Konflik Irlandia Utara
konflik di Irlandia Utara dari 1960an hingga 1990an / From Wikipedia, the free encyclopedia
Konflik Irlandia Utara (yang dalam bahasa Inggris dijuluki The Troubles dan Na Trioblóidí dalam bahasa Irlandia, arti harfiah "Masalah"), adalah sebuah konflik etno-nasionalis[12][13][14][15] di Irlandia Utara selama akhir abad ke-20. Konflik ini dikenal secara internasional sebagai konflik Irlandia Utara,[16][17][18][19][20] kadang-kadang digambarkan sebagai "perang gerilya" atau "perang bertingkat rendah".[21][22][23] Konflik ini dimulai pada akhir tahun 1960-an dan secara luas dianggap telah berakhir melalui Perjanjian Jumat Agung pada tahun 1998.[3][24][25][26][27] Meskipun pada umumnya konflik ini terjadi di Irlandia Utara, kekerasan juga meluas ke beberapa bagian di Republik Irlandia, Inggris, dan daratan Eropa.
| ||||||||||||||||||||||||||||||||||||
Konflik ini pada dasarnya bersifat politis dan nasionalistik, dan didorong oleh peristiwa sejarah.[28] Konflik ini juga memiliki dimensi etnis atau sektarian,[29] meski bukan konflik antar agama.[12][30] Salah satu isu utama adalah status konstitusional Irlandia Utara. Pihak Unionis/loyalis, yang mayoritas beragama Protestan dan memiliki kewarganegaraan Britania Raya (bersama dengan yang lainnya dari Irlandia Utara), ingin Irlandia Utara tetap berada di bawah Britania Raya. Di pihak lain, kaum Nasionalis Irlandia/republiken, yang kebanyakan orang Katolik, ingin Irlandia Utara meninggalkan Britania Raya dan bergabung dengan Irlandia Bersatu.

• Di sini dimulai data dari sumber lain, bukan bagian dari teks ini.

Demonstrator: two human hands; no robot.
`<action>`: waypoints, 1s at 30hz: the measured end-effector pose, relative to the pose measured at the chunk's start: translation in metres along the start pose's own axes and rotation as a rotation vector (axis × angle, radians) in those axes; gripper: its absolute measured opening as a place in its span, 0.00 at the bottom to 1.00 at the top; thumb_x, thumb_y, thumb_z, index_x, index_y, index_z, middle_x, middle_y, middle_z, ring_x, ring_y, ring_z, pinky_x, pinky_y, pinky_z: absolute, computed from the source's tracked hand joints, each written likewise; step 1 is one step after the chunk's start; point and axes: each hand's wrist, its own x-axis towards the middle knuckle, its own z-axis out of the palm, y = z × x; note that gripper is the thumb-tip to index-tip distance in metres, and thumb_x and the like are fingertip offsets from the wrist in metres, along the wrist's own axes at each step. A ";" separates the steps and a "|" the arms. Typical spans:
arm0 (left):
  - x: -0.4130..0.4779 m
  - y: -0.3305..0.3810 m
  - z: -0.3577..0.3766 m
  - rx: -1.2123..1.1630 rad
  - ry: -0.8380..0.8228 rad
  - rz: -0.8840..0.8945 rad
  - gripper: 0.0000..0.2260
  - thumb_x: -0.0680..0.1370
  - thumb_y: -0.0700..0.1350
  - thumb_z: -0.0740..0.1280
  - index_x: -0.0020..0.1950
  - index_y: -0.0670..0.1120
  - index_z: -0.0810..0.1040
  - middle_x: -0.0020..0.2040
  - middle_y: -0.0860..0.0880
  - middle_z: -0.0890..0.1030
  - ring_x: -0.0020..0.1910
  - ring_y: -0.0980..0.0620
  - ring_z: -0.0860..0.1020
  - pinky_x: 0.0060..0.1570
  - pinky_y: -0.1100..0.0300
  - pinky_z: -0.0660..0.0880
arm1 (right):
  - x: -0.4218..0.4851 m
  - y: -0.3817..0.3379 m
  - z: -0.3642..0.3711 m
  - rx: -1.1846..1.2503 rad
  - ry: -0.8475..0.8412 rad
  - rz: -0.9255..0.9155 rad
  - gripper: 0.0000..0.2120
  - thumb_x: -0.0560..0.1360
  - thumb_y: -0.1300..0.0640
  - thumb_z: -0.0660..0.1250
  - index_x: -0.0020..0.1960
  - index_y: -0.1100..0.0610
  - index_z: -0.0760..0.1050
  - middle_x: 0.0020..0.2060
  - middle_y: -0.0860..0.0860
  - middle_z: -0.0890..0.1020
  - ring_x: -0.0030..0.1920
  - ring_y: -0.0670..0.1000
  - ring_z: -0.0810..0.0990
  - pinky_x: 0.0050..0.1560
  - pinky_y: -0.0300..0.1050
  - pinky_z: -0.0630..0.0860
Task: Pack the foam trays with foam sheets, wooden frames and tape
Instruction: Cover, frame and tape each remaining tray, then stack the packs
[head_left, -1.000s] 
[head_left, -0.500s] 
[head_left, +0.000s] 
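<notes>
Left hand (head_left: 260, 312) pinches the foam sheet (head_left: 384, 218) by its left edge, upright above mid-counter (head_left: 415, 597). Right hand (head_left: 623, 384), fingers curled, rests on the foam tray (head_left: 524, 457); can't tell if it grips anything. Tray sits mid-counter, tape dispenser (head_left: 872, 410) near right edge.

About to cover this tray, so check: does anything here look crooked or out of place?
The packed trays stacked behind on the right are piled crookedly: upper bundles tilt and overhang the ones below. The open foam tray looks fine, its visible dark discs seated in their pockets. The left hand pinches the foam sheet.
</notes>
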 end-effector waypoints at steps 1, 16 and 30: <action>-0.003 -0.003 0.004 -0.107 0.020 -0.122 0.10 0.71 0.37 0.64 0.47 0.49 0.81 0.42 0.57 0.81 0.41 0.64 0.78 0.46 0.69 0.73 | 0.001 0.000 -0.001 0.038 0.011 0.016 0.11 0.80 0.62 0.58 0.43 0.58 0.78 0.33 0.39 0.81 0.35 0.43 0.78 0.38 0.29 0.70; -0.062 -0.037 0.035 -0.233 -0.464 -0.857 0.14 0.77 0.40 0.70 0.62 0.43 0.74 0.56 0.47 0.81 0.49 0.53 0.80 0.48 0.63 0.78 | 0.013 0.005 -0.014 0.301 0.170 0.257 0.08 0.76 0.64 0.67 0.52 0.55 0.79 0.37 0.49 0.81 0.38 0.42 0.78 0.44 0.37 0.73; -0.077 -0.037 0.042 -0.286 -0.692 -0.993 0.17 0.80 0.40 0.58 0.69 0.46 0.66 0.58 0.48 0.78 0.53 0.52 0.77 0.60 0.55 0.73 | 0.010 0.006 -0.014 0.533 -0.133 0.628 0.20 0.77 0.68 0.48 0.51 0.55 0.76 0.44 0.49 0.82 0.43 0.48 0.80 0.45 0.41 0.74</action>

Konflik ini dimulai dari sebuah kampanye untuk mengakhiri diskriminasi terhadap kaum nasionalis/Katolik yang minoritas oleh pemerintah Unionis/Protestan dan kepolisian.[31][32] Kampanye protes ini dikecam oleh pemerintah dan disambut dengan kekerasan oleh para loyalis, yang dipandang kaum republiken sebagai kuda pengintai mereka. Meningkatnya kekerasan secara luas, dan konflik antara pemuda nasionalis dan polisi, akhirnya menyebabkan pengerahan tentara Britania Raya. Meski pada awalnya disambut oleh warga Katolik, tentara secara bertahap dianggap menjadi semakin kasar.[33] Munculnya organisasi paramiliter bersenjata menyebabkan peperangan terus berlanjut selama tiga dekade ke depan.

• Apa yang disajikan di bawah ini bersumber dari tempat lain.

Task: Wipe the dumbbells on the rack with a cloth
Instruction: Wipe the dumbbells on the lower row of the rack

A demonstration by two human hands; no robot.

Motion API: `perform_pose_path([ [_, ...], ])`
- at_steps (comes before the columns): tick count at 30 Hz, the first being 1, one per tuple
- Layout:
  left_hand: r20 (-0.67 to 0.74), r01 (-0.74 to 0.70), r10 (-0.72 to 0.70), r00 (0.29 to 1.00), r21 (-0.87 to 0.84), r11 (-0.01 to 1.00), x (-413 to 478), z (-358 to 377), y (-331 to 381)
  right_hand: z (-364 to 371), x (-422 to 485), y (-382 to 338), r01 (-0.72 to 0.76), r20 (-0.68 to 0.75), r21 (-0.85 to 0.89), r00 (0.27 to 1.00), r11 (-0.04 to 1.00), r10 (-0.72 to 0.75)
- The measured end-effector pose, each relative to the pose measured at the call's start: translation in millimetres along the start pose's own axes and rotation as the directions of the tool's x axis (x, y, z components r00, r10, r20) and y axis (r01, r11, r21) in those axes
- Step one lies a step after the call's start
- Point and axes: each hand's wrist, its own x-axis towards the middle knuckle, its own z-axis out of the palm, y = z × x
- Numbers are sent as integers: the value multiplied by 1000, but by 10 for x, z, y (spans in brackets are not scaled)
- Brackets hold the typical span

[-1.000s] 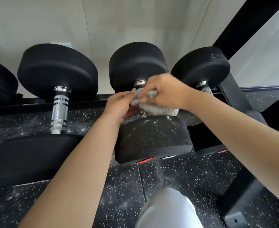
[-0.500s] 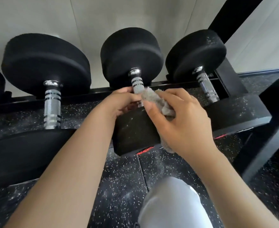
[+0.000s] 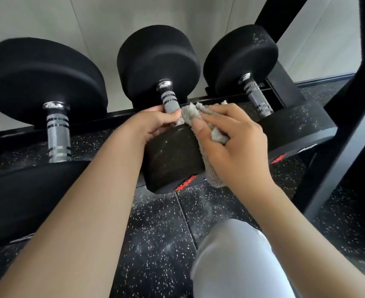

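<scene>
Three dumbbells lie side by side across the rack (image 3: 91, 124), each with a black round head at the far end, a knurled silver handle, and a black head at the near end. A dark curve at the far left edge may be a fourth; it is cut off too much to tell.

The left dumbbell (image 3: 58, 134) is the largest and no hand touches it. The right dumbbell (image 3: 255, 97) carries pale dust on both heads and is also untouched.

Both hands are on the middle dumbbell (image 3: 169, 97). The left hand (image 3: 153, 123) grips the near end of its handle, fingers curled round the bar just where it meets the near head. The right hand (image 3: 231, 143) holds the one cloth (image 3: 212, 173), grey and fluffy, bunched under the palm and poking out between the fingers. The thumb lies on the cloth's upper fold, beside the left hand's fingertips. The cloth is pressed to the right side of the near head: its top tuft reaches the handle and its lower end hangs past the head's bottom edge. The bare part of that head looks dull and smeared.

Two red marks (image 3: 186, 183) show, one on the near face of the middle dumbbell and one on that of the right.

Two black uprights of the rack cross the right side. Below is a black speckled floor (image 3: 160, 233), behind is a pale wall (image 3: 91, 18), and one knee (image 3: 235, 254) in light cloth rises at the bottom.
</scene>
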Motion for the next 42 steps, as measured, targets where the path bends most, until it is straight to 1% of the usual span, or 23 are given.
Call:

Pihak-pihak utama yang terlibat dalam konflik ini adalah organisasi paramiliter republik seperti Tentara Republik Irlandia Sementara (IRA) dan Tentara Pembebasan Nasional Irlandia (INLA); paramiliter loyalis seperti Pasukan Sukrelawan Ulster (UVF) dan Asosiasi Pertahanan Ulster (UDA); pasukan keamanan negara Britania Raya —termasuk Angkatan Darat Britania dan Royal Ulster Constabulary (RUC); dan aktivis politik maupun politisi. Pasukan keamanan Republik Irlandia memainkan peran yang lebih kecil. Lebih dari 3.500 orang tewas dalam konflik ini, 52% adalah warga sipil, 32% adalah anggota pasukan keamanan Britania Raya, dan 16% adalah anggota kelompok paramiliter.[7] Telah terjadi kekerasan sporadis sejak Perjanjian Jumat Agung ditandatangani, termasuk sebuah kampanye oleh kaum republiken yang menolak gencatan senjata.[26][34][35]